#### Problem details
Copy out the entries below exactly as they stand, but only from the line containing "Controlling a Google" through the line containing "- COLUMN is".

** Opening The input block **

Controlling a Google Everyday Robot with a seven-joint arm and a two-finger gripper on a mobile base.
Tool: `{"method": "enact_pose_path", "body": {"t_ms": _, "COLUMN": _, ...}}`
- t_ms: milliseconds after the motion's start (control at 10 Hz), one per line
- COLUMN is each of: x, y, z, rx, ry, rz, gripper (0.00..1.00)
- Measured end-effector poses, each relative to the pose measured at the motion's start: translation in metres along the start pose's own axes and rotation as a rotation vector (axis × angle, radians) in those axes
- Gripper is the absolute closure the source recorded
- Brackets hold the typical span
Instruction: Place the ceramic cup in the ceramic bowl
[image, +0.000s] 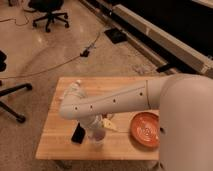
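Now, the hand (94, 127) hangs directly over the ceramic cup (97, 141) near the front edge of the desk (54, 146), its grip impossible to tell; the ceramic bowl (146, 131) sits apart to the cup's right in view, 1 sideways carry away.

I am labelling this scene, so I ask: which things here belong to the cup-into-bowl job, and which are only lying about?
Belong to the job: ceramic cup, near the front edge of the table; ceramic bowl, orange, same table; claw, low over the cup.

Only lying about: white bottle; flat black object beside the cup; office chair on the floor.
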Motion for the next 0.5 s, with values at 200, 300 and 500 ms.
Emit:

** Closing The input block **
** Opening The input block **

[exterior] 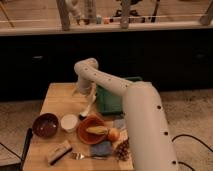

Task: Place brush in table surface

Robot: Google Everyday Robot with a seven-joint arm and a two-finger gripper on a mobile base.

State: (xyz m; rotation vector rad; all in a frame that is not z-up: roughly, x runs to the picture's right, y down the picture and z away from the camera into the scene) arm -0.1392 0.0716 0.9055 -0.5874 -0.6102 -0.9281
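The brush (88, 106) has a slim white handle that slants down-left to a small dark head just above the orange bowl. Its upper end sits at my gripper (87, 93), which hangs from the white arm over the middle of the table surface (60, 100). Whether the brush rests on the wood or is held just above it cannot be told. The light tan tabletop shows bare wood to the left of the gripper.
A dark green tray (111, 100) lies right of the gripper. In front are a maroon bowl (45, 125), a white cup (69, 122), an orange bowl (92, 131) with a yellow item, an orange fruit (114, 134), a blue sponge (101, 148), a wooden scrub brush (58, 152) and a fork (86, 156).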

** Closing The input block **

#### Written solution
Controlling a Google Everyday Robot with a seven-joint arm and a two-finger gripper on a mobile base.
Tool: `{"method": "enact_pose_path", "body": {"t_ms": _, "COLUMN": _, ...}}`
- t_ms: milliseconds after the motion's start (control at 10 Hz), one per line
- COLUMN is each of: x, y, z, rx, ry, rz, gripper (0.00..1.00)

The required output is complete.